## WHAT NEEDS TO BE DONE:
Only the pictures are dropped. Restate each line below word for word.
━━━━━ SOURCE MATERIAL ━━━━━
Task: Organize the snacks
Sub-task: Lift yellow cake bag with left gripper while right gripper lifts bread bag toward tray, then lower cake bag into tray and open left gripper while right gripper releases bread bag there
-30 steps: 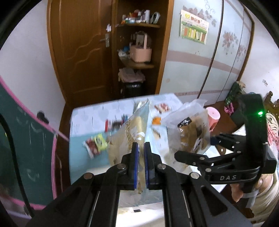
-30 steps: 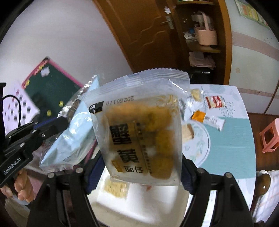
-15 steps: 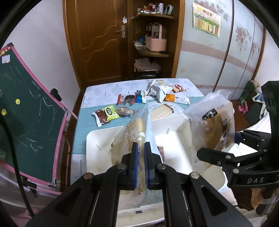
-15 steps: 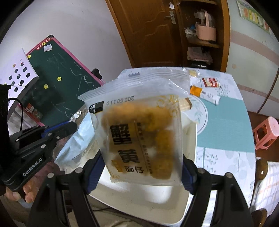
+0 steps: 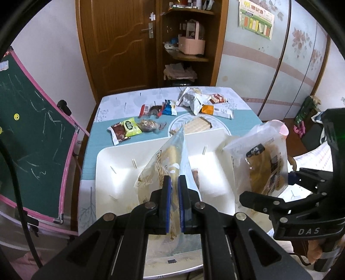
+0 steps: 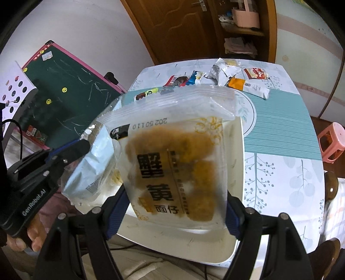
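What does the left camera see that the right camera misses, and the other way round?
Only the left view shows the wafer and the wall calendar. Only the right view shows the pink stool and the printed front of the right gripper's noodle bag. Both show the white tray, the chalkboard, loose snacks on the table and the left gripper's bag.

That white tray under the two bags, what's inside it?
The white tray shows mostly bare compartments with dividers. Between the bags, a small brownish snack peeks out. The left tool's bag and the right tool's bag hide the rest.
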A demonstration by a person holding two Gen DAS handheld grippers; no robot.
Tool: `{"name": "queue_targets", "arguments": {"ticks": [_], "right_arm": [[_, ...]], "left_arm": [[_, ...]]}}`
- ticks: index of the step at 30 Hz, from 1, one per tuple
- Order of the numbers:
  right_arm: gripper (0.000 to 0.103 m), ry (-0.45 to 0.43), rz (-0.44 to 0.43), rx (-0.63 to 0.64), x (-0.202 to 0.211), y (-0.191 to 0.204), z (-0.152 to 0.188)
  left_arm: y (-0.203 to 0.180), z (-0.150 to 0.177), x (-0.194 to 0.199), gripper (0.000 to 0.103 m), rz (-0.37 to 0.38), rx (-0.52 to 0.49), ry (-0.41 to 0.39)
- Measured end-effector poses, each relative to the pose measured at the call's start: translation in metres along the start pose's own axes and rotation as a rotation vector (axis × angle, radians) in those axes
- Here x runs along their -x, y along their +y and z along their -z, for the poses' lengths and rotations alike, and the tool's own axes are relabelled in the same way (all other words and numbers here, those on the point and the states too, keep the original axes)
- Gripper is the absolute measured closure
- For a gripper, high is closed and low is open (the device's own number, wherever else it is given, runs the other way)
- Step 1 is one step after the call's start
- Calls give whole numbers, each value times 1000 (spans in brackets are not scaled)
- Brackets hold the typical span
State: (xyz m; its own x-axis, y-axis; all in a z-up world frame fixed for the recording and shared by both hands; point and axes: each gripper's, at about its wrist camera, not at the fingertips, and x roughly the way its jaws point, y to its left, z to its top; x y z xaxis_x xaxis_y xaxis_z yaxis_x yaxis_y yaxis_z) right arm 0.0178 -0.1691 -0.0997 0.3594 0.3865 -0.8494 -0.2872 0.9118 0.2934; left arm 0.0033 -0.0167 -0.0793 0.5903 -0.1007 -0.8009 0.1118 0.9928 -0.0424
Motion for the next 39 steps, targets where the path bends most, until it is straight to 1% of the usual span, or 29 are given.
{"name": "queue_targets", "arguments": {"ticks": [7,10,11,12,13,14,15,17,20,26,39], "right_arm": [[21,19,20,12,-5,5,0],[20,30,24,13,-8,5,1],[20,35,30,14,-9,6,1],[20,38,35,15,-10,6,0],[20,42,40,16,-11,6,0],[20,42,47,18,-12,7,0],[20,37,49,20,-12,7,0],[19,9,58,25,-7,8,-1],[17,-10,65,33,-4,9,-2],[17,1,64,40,-8,9,-3],[17,27,56,32,-18,5,-6]], "left_arm": [[2,3,-10,98,6,10,40],[0,3,-15,96,-13,-2,58],[-1,3,-16,85,-25,-7,61],[-2,2,-17,63,-39,-9,61],[-3,3,-17,49,-43,-10,62],[-3,3,-17,31,-51,-9,61],[-2,2,-17,24,-81,-2,54],[2,1,-17,22,-75,12,54],[7,1,-20,22,-55,38,74],[11,4,-30,22,-28,68,115],[13,2,-45,22,-23,83,158]]}}
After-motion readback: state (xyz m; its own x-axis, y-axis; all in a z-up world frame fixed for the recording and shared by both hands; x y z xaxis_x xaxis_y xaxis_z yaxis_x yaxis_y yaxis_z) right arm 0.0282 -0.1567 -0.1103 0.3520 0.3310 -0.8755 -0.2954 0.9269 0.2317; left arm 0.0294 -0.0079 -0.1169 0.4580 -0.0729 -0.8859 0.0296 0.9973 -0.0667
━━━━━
## EXERCISE ANSWER:
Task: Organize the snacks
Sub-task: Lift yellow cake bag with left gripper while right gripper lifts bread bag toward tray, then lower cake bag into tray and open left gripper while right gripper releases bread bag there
-30 steps: 
-30 steps: 
-15 steps: 
-15 steps: 
+0 steps: 
+0 steps: 
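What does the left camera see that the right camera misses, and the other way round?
Only the left view shows the wafer and the wall calendar. Only the right view shows the pink stool and the printed front of the right gripper's noodle bag. Both show the white tray, the chalkboard, loose snacks on the table and the left gripper's bag.

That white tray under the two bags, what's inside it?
The white tray shows mostly bare compartments with dividers. Between the bags, a small brownish snack peeks out. The left tool's bag and the right tool's bag hide the rest.
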A demonstration by a person holding two Gen DAS handheld grippers; no robot.
Tool: `{"name": "queue_targets", "arguments": {"ticks": [_], "right_arm": [[_, ...]], "left_arm": [[_, ...]]}}`
- ticks: index of the step at 30 Hz, from 1, one per tuple
- Order of the numbers:
  right_arm: gripper (0.000 to 0.103 m), ry (-0.45 to 0.43), rz (-0.44 to 0.43), rx (-0.63 to 0.64), x (-0.202 to 0.211), y (-0.191 to 0.204), z (-0.152 to 0.188)
  left_arm: y (-0.203 to 0.180), z (-0.150 to 0.177), x (-0.194 to 0.199), gripper (0.000 to 0.103 m), rz (-0.37 to 0.38), rx (-0.52 to 0.49), ry (-0.41 to 0.39)
- Measured end-effector poses, each relative to the pose measured at the call's start: translation in metres along the start pose's own axes and rotation as a rotation vector (axis × angle, radians) in those axes
- Here x runs along their -x, y along their +y and z along their -z, for the poses' lengths and rotations alike, and the tool's own axes are relabelled in the same way (all other words and numbers here, those on the point and the states too, keep the original axes)
- Gripper is the absolute measured closure
- For a gripper, high is closed and low is open (the device's own number, wherever else it is given, runs the other way)
- Step 1 is one step after the call's start
- Calls give whole numbers, each value times 1000 (spans in brackets are not scaled)
- Brackets hold the typical span
State: (xyz m; its own x-axis, y-axis; all in a z-up world frame fixed for the recording and shared by both hands; point and axes: each gripper's, at about its wrist camera, not at the fingertips, and x roughly the way its jaws point, y to its left, z to its top; x y z xaxis_x xaxis_y xaxis_z yaxis_x yaxis_y yaxis_z) right arm 0.0178 -0.1691 -0.0997 0.3594 0.3865 -0.8494 -0.2872 0.9118 0.2934; left arm 0.0033 -0.0167 -0.0793 0.5903 -0.1007 -0.8009 0.1118 0.9928 -0.0424
Motion for the next 39 steps, targets where the path bends most, until it is straight to 1% of the usual span, or 29 are given.
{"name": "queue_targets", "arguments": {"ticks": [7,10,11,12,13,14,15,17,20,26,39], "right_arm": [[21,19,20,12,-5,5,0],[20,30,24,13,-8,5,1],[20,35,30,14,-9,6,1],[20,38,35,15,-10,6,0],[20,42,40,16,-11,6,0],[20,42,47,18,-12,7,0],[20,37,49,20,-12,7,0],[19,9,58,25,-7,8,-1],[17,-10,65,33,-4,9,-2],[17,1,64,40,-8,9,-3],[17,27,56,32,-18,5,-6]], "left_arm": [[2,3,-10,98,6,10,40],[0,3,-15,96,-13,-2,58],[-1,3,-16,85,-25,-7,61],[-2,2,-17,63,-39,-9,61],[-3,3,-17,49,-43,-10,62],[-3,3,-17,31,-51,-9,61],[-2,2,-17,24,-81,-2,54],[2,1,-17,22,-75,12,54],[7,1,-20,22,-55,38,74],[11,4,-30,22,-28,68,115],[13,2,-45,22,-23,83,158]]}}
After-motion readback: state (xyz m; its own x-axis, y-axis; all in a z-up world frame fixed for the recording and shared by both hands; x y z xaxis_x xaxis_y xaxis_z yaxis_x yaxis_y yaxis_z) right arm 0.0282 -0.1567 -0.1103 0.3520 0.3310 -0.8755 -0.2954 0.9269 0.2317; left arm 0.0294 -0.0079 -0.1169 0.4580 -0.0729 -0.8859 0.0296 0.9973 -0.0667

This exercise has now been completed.